On Tuesday, January 30th, 2018 at 8:30 am more than 60 families will assemble at the state capitol to highlight bureaucratic delays and inefficiencies that are making it difficult to provide loving, permanent homes for children who enter foster care. Their hope is to inspire state legislators to make important changes in California law to support families like theirs.
The day will begin with a breakfast for the families at 8:30 am at the California Endowment, 1414 K Street, Sacramento CA 95814. Reporters are invited to meet the families, some including children, and talk to them about the challenges they face in providing children recovering from abuse and neglect in the state’s foster care system. Former foster youth will also be present and available for interviews.
Following the breakfast, the group will hold dozens of one-on-one meetings with state legislators.
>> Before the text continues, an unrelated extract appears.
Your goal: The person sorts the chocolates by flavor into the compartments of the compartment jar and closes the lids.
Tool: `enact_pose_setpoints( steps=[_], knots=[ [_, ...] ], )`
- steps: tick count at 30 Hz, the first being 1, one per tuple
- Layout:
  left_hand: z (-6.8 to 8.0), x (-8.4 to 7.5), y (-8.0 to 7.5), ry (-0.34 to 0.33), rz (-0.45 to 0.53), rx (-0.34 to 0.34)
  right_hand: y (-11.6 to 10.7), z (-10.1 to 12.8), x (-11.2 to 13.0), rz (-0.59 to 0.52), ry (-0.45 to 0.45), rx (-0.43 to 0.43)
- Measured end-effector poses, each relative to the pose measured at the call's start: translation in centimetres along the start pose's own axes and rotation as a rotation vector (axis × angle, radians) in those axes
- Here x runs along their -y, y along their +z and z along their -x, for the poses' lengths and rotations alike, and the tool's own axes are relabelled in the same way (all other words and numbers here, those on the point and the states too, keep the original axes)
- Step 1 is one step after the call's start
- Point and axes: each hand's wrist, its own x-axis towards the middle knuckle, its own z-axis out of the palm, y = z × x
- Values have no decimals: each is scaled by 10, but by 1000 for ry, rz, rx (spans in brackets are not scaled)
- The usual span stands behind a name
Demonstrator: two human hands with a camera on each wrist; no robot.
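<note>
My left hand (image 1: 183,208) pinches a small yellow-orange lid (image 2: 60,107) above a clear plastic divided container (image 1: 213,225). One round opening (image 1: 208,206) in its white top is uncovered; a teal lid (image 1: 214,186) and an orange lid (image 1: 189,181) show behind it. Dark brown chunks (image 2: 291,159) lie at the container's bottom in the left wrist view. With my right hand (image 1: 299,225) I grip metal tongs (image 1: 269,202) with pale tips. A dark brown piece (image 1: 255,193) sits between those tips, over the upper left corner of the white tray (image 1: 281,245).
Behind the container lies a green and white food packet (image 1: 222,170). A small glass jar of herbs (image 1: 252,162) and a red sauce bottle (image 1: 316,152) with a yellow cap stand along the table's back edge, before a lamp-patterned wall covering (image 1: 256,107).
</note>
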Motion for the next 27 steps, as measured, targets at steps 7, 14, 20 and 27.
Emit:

The agenda: In 2017, California enacted a set of laws collectively known as Continuum of Care Reform intended to ensure that children in foster care are raised in loving family homes and supported with foster care benefits tailored to their individual needs. The law put into effect numerous changes to the child welfare system that child welfare agencies are still struggling to address. The caregivers visiting the capitol plan to highlight the unintended consequences of these changes. They are asking for:
• An end to protracted delays in funding following the placement of a child with a relative or extended family member, making it difficult to provide for children with exceptional needs;
• A fix for lengthy family approval processes that prevent kids from joining families and exiting foster care to permanency;
• Attention to the additional harm that will befall children and families if the state moves forward with implementing an unreliable rate system that fails to accurately assess and provide for a children’s needs.
Each of the families present is caring for a child who has entered foster care. Some are relative caregivers – aunts, uncles, grandparents and more – who did not expect to be raising a child but have nevertheless stepped up to provide a permanent loving home. Others are non-relative foster parents who have brought children in care into their families through foster care and adoption.